> TASK DESCRIPTION
Give back the records below verbatim, please, but without a single image.

- Opening Delimiter -

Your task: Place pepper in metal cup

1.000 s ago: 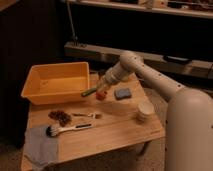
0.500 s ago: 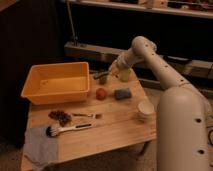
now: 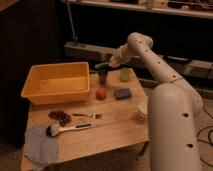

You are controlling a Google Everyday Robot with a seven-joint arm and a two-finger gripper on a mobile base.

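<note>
Near edge of the table (image 3: 117, 131): grey cloth (image 3: 39, 148) and brush (image 3: 64, 130); mid-table, an orange-red fruit (image 3: 101, 93) beside a sponge (image 3: 122, 93). Farther back the metal cup (image 3: 103, 76) stood upright between the yellow bin (image 3: 54, 95) and a green cup (image 3: 125, 74). The gripper (image 3: 106, 65) hung just above it, pinched shut on the pepper (image 3: 100, 65).
</note>
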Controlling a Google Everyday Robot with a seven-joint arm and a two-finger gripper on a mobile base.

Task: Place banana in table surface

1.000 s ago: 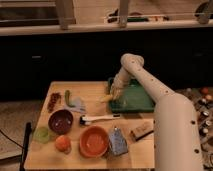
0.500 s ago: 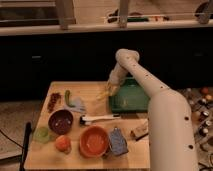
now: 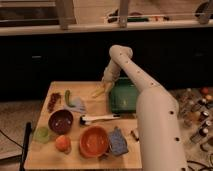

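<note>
**Banana coming off the tray side and out over the wood**

My gripper (image 3: pixel 106 85) is hanging just past the left rim of the green tray (image 3: pixel 125 97), near the back edge of the table surface (image 3: pixel 82 89). Over the last second my arm has been swinging toward 9 o'clock, so I am no longer sitting over the tray's rim.

The banana (image 3: pixel 98 91) is showing at 8 o'clock from my gripper, right against it and tilted. I cannot tell whether it is resting on the wood or hanging just above it. Nor can I tell how far my gripper is open, or whether it is gripping the banana.

I am judging the placing as nearly done, with lowering and letting go remaining. The brush (image 3: pixel 100 118) at 6 o'clock and the green vegetable (image 3: pixel 67 97) at 9 o'clock are leaving room.
</note>
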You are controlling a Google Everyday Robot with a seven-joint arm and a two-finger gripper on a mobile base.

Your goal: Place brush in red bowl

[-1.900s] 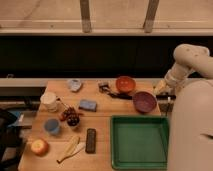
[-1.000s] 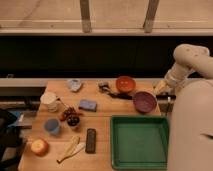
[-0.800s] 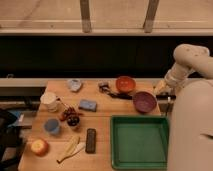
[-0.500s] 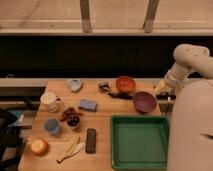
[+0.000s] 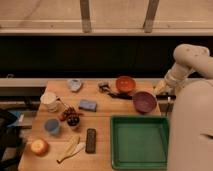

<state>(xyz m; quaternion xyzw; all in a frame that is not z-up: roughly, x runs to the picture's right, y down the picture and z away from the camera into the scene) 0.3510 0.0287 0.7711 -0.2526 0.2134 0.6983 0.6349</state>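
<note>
The brush (image 5: 111, 91) lies flat, just front-left of the red bowl (image 5: 125, 83), with its bristle head to the left and its handle running right. The gripper (image 5: 161, 90) hangs beside the purple bowl (image 5: 145, 101), apart from the brush. I cannot tell whether it is open.

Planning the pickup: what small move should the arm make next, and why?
Probably move the end effector over toward the brush: it hangs by the table edge, past the purple bowl, while the brush lies beside the red bowl.
</note>
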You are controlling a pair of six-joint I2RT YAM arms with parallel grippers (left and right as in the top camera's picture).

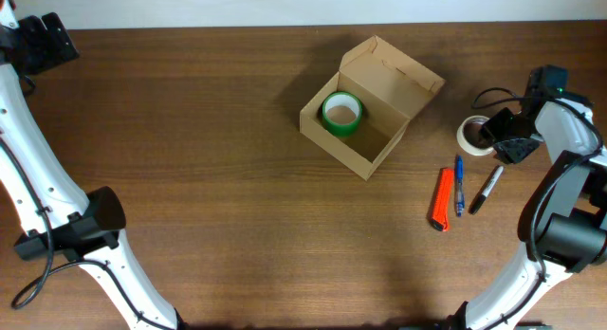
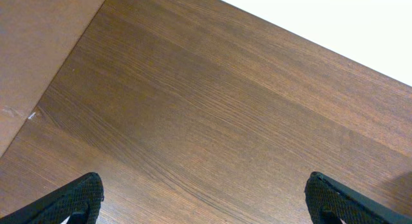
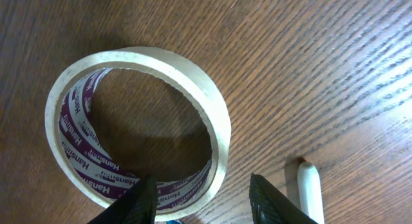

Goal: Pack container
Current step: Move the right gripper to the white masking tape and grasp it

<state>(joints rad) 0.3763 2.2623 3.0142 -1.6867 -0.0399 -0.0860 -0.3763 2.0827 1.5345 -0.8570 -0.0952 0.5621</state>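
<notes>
The container (image 1: 377, 142), a tan cardboard box with its flap lid open, sits at the table's centre back. A green tape roll (image 1: 341, 113) lies inside it. To its right a white tape roll (image 1: 469, 134) lies flat on the table, with purple print on its inner core (image 3: 90, 161). My right gripper (image 3: 201, 182) is low over the roll's near wall, one finger inside the ring and the other outside. A gap shows beside the outer finger, so the jaws are open. My left gripper (image 2: 205, 198) is wide open over bare wood at the far left corner (image 1: 47, 41).
An orange utility knife (image 1: 440, 199), a blue pen (image 1: 458, 185) and a black marker (image 1: 487, 189) lie side by side in front of the white roll. A white pen tip (image 3: 310, 192) lies just right of my right fingers. The table's back edge runs close behind my left gripper.
</notes>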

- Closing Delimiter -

> SOLVED EXERCISE
Your task: Place pepper in metal cup

1.000 s ago: 
0.500 s ago: 
now: 

You are controlling a Google Everyday Robot with a seven-joint arm and a two-finger gripper on a mobile base.

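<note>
Near edge of the table (image 3: 117, 131): grey cloth (image 3: 39, 148) and brush (image 3: 64, 130); mid-table, an orange-red fruit (image 3: 101, 93) beside a sponge (image 3: 122, 93). Farther back the metal cup (image 3: 103, 76) stood upright between the yellow bin (image 3: 54, 95) and a green cup (image 3: 125, 74). The gripper (image 3: 106, 65) hung just above it, pinched shut on the pepper (image 3: 100, 65).
</note>
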Controlling a Google Everyday Robot with a seven-joint arm and a two-finger gripper on a mobile base.

Task: Place banana in table surface

1.000 s ago: 
0.500 s ago: 
now: 

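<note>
**Banana coming off the tray side and out over the wood**

My gripper (image 3: pixel 106 85) is hanging just past the left rim of the green tray (image 3: pixel 125 97), near the back edge of the table surface (image 3: pixel 82 89). Over the last second my arm has been swinging toward 9 o'clock, so I am no longer sitting over the tray's rim.

The banana (image 3: pixel 98 91) is showing at 8 o'clock from my gripper, right against it and tilted. I cannot tell whether it is resting on the wood or hanging just above it. Nor can I tell how far my gripper is open, or whether it is gripping the banana.

I am judging the placing as nearly done, with lowering and letting go remaining. The brush (image 3: pixel 100 118) at 6 o'clock and the green vegetable (image 3: pixel 67 97) at 9 o'clock are leaving room.
</note>
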You are controlling a Google Everyday Robot with a seven-joint arm and a two-finger gripper on a mobile base.

Your goal: Place brush in red bowl

[-1.900s] 
[-1.000s] 
[-0.800s] 
[-0.500s] 
[+0.000s] 

<state>(xyz m; quaternion xyzw; all in a frame that is not z-up: roughly, x runs to the picture's right, y down the picture and z away from the camera into the scene) 0.3510 0.0287 0.7711 -0.2526 0.2134 0.6983 0.6349</state>
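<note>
The brush (image 5: 111, 91) lies flat, just front-left of the red bowl (image 5: 125, 83), with its bristle head to the left and its handle running right. The gripper (image 5: 161, 90) hangs beside the purple bowl (image 5: 145, 101), apart from the brush. I cannot tell whether it is open.

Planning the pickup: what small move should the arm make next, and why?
Probably move the end effector over toward the brush: it hangs by the table edge, past the purple bowl, while the brush lies beside the red bowl.
</note>
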You are controlling a pair of six-joint I2RT YAM arms with parallel grippers (left and right as in the top camera's picture).


Goal: Pack container
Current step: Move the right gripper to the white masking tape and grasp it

<state>(joints rad) 0.3763 2.2623 3.0142 -1.6867 -0.0399 -0.0860 -0.3763 2.0827 1.5345 -0.8570 -0.0952 0.5621</state>
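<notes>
The container (image 1: 377, 142), a tan cardboard box with its flap lid open, sits at the table's centre back. A green tape roll (image 1: 341, 113) lies inside it. To its right a white tape roll (image 1: 469, 134) lies flat on the table, with purple print on its inner core (image 3: 90, 161). My right gripper (image 3: 201, 182) is low over the roll's near wall, one finger inside the ring and the other outside. A gap shows beside the outer finger, so the jaws are open. My left gripper (image 2: 205, 198) is wide open over bare wood at the far left corner (image 1: 47, 41).
An orange utility knife (image 1: 440, 199), a blue pen (image 1: 458, 185) and a black marker (image 1: 487, 189) lie side by side in front of the white roll. A white pen tip (image 3: 310, 192) lies just right of my right fingers. The table's back edge runs close behind my left gripper.
</notes>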

No further output is expected here.